** EXERCISE REQUIREMENTS **
Could you repeat exactly the lines below, from the line containing "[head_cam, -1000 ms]" through the last one, both included, while leaving out any pictures?

- - - - - - -

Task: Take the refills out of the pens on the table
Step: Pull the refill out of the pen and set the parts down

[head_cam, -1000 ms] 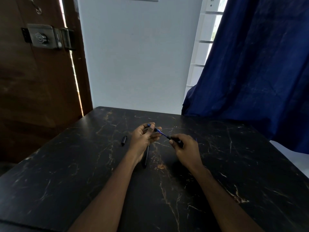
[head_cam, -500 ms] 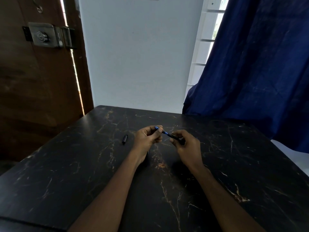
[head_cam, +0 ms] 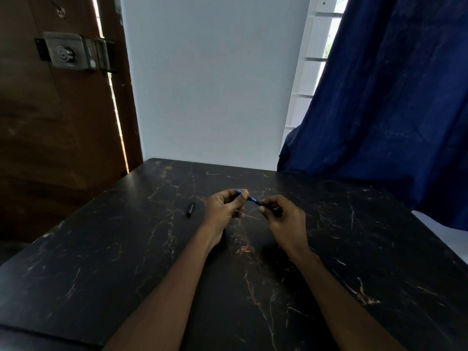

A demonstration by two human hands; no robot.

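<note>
Grip on the pen (head_cam: 254, 200) is shared by both hands. The left hand (head_cam: 222, 209) has its thumb and curled fingers pinched round the blue end, whose tip pokes out just above the thumb. The right hand (head_cam: 283, 219) has its fingers closed round the black end, most of which is hidden inside the fist. Only a short blue-and-black stretch of the pen shows in the gap between the hands. It slants down from left to right and is held a little above the tabletop (head_cam: 126, 249), near its middle. I cannot tell whether that blue stretch is the refill or part of the barrel.

Both forearms reach in from the near edge over the dark, marble-patterned surface. Just beside the left hand, on its outer side and apart from it, a small black cap (head_cam: 190, 209) lies on the tabletop. Beyond the far edge stands a pale wall (head_cam: 207, 84), with a wooden door (head_cam: 50, 135) and its metal lock (head_cam: 67, 53) to the left. A dark blue curtain (head_cam: 392, 97) hangs to the right.
</note>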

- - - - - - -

** SOLUTION TO THIS PROBLEM **
[head_cam, -1000 ms] 
[head_cam, -500 ms] 
[head_cam, +0 ms] 

A demonstration by two human hands; no robot.

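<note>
Grip on the pen (head_cam: 254, 200) is shared by both hands. The left hand (head_cam: 222, 209) has its thumb and curled fingers pinched round the blue end, whose tip pokes out just above the thumb. The right hand (head_cam: 283, 219) has its fingers closed round the black end, most of which is hidden inside the fist. Only a short blue-and-black stretch of the pen shows in the gap between the hands. It slants down from left to right and is held a little above the tabletop (head_cam: 126, 249), near its middle. I cannot tell whether that blue stretch is the refill or part of the barrel.

Both forearms reach in from the near edge over the dark, marble-patterned surface. Just beside the left hand, on its outer side and apart from it, a small black cap (head_cam: 190, 209) lies on the tabletop. Beyond the far edge stands a pale wall (head_cam: 207, 84), with a wooden door (head_cam: 50, 135) and its metal lock (head_cam: 67, 53) to the left. A dark blue curtain (head_cam: 392, 97) hangs to the right.
</note>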

For this exercise, nothing further remains.